◆ **PROMPT**:
Set down, exactly as written, every line from the top of the records below to the line containing "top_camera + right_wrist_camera", both ends included, and no others.
-------- MATERIAL FOR THIS TASK
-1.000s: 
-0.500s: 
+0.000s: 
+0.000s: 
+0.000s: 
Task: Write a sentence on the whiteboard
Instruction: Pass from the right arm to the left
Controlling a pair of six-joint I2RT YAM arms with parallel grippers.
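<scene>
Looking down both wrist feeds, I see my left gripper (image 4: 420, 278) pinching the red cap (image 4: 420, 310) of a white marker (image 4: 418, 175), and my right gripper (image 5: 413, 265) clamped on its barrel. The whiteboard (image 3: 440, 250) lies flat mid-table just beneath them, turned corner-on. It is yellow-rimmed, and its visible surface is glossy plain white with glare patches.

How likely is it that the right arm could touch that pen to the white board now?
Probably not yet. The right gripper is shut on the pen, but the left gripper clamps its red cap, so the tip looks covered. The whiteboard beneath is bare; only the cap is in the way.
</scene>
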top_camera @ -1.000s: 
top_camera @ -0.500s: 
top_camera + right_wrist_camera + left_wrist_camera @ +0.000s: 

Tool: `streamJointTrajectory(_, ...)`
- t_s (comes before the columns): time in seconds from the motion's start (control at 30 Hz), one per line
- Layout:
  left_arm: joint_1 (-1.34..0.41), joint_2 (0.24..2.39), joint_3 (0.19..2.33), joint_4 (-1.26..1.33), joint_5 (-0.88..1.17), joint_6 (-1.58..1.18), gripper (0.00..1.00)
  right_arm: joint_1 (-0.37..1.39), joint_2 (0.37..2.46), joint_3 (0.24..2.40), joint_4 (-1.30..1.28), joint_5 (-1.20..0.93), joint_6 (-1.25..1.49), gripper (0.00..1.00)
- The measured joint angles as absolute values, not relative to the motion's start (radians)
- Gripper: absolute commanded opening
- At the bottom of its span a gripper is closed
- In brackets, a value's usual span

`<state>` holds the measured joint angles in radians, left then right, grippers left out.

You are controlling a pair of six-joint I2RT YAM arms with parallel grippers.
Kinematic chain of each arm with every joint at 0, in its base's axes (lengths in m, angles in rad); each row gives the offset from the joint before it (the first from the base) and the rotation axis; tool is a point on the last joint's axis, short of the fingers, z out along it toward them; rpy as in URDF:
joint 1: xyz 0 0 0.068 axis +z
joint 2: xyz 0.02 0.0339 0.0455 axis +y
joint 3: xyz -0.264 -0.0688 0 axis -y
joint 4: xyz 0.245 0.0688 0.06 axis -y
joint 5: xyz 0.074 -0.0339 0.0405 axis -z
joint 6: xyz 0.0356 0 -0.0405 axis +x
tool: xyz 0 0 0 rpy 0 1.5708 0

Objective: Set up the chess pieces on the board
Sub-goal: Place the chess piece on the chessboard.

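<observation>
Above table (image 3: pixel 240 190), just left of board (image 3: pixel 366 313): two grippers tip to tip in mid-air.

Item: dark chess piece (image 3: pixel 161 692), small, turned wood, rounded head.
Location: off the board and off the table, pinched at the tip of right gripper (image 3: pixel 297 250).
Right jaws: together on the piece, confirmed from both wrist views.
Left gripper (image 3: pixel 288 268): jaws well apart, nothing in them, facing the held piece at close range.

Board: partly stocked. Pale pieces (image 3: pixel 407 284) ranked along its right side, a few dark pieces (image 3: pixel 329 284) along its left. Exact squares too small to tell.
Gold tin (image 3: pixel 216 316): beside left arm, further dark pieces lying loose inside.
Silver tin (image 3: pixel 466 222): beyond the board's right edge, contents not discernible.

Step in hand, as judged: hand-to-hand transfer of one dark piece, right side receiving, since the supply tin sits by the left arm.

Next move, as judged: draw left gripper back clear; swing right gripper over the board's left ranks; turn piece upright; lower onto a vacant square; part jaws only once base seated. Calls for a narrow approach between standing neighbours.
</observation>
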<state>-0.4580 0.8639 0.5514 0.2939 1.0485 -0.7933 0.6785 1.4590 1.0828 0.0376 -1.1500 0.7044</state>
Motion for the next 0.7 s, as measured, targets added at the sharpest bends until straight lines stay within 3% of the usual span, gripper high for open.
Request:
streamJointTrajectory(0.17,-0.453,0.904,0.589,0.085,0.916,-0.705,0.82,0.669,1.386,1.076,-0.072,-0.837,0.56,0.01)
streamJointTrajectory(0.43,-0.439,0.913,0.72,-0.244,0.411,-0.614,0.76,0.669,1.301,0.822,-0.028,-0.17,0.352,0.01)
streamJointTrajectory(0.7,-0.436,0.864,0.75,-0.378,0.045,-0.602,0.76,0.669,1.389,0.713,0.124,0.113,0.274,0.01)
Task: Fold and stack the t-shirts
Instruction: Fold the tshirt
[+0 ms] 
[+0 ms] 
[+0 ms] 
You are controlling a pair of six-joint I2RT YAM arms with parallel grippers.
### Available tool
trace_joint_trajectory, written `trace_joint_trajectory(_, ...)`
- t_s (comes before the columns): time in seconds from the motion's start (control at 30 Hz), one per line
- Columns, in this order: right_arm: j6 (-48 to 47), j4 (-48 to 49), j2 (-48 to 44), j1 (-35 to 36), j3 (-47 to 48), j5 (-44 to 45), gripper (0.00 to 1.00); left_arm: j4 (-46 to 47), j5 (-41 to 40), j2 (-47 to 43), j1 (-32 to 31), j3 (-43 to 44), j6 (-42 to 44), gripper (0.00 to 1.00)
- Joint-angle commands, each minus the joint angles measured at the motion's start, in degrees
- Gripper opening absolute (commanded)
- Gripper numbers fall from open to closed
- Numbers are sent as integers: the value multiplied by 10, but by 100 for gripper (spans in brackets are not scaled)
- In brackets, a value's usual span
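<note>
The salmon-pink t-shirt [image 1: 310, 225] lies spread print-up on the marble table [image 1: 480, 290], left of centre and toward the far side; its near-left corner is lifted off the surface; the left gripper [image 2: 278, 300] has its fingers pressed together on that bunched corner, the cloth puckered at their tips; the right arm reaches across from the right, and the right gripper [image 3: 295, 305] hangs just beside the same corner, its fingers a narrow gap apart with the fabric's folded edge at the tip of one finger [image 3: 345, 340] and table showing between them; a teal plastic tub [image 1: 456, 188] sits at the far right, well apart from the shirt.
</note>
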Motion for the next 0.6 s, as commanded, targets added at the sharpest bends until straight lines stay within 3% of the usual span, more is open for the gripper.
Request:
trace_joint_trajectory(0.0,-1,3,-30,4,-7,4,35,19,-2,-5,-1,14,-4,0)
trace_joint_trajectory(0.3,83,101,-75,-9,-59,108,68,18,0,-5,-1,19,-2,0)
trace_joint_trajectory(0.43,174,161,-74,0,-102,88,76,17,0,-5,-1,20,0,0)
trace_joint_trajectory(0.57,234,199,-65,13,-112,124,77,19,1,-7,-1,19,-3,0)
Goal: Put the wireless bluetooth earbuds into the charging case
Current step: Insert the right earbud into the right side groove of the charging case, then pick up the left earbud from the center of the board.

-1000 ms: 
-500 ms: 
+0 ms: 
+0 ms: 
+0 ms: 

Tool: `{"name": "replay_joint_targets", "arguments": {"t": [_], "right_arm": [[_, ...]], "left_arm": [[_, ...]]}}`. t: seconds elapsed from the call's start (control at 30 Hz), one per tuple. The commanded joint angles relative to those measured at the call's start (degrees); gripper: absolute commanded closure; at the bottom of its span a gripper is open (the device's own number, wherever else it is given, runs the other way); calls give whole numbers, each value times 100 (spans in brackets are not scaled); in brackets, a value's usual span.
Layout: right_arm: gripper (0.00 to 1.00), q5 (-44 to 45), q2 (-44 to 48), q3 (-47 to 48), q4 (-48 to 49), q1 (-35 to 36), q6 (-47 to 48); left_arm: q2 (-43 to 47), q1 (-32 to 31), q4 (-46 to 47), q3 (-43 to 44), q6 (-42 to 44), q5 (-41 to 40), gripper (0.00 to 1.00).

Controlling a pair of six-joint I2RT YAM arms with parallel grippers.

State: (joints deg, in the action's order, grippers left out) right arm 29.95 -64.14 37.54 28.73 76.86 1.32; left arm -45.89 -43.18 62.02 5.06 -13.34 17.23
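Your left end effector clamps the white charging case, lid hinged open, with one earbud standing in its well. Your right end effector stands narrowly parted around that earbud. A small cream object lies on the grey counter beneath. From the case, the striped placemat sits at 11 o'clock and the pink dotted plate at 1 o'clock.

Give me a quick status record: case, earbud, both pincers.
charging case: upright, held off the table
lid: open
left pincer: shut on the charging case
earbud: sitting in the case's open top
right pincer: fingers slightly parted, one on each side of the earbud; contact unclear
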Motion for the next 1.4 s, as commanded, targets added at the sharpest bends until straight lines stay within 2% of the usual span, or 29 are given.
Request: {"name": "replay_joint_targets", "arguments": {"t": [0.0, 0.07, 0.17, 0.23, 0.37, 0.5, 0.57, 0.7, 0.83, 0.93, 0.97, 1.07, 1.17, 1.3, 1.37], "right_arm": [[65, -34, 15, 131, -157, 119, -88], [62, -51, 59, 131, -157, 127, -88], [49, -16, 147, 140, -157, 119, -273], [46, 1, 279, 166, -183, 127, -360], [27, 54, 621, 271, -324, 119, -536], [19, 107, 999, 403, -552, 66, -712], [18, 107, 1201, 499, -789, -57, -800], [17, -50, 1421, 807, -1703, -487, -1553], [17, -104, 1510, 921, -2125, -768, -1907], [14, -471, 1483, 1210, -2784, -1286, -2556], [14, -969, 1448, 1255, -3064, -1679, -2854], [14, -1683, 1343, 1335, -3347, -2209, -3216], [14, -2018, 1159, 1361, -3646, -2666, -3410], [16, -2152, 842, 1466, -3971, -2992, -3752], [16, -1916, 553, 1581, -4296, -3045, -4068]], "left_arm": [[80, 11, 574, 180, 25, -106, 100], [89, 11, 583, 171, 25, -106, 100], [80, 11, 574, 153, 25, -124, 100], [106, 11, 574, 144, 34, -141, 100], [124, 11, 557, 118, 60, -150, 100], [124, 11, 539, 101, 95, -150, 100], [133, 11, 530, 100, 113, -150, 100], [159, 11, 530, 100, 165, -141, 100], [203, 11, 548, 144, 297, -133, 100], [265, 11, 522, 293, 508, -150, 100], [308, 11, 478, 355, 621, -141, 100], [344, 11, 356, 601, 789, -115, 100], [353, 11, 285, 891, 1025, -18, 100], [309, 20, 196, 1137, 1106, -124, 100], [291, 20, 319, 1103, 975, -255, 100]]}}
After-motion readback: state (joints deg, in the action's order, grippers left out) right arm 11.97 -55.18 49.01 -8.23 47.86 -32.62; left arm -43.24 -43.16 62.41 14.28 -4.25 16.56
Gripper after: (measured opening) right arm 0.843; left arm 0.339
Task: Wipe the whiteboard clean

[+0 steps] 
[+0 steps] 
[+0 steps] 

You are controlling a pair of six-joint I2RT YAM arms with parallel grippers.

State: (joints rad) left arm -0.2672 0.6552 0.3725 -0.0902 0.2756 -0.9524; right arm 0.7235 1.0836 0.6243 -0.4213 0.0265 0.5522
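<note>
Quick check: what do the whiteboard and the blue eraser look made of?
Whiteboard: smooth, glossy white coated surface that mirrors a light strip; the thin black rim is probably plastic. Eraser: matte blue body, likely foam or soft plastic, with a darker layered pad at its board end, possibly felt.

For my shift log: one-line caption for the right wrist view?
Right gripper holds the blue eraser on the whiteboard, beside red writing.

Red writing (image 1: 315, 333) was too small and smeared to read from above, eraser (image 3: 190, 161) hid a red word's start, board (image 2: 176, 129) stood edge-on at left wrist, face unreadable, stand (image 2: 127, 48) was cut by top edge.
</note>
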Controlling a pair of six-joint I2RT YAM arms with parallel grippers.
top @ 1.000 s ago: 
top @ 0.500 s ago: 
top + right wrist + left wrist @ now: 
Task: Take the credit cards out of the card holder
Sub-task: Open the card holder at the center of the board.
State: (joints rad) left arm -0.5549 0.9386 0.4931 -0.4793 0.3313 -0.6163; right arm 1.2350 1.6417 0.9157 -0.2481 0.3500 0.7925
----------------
◆ **EXERCISE RESPONSE**:
-1.000s: 
-0.500s: 
+0.000s: 
+0.000s: 
+0.000s: 
Task: Write a sentence on the whiteboard
Instruction: Pass from the right arm to the left
Controlling a pair of six-joint I2RT YAM arms with parallel grippers.
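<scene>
Looking down both wrist feeds, I see my left gripper (image 4: 420, 278) pinching the red cap (image 4: 420, 310) of a white marker (image 4: 418, 175), and my right gripper (image 5: 413, 265) clamped on its barrel. The whiteboard (image 3: 440, 250) lies flat mid-table just beneath them, turned corner-on. It is yellow-rimmed, and its visible surface is glossy plain white with glare patches.

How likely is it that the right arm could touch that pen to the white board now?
Probably not yet. The right gripper is shut on the pen, but the left gripper clamps its red cap, so the tip looks covered. The whiteboard beneath is bare; only the cap is in the way.
</scene>
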top_camera @ -1.000s: 
top_camera @ -0.500s: 
top_camera + right_wrist_camera + left_wrist_camera @ +0.000s: 

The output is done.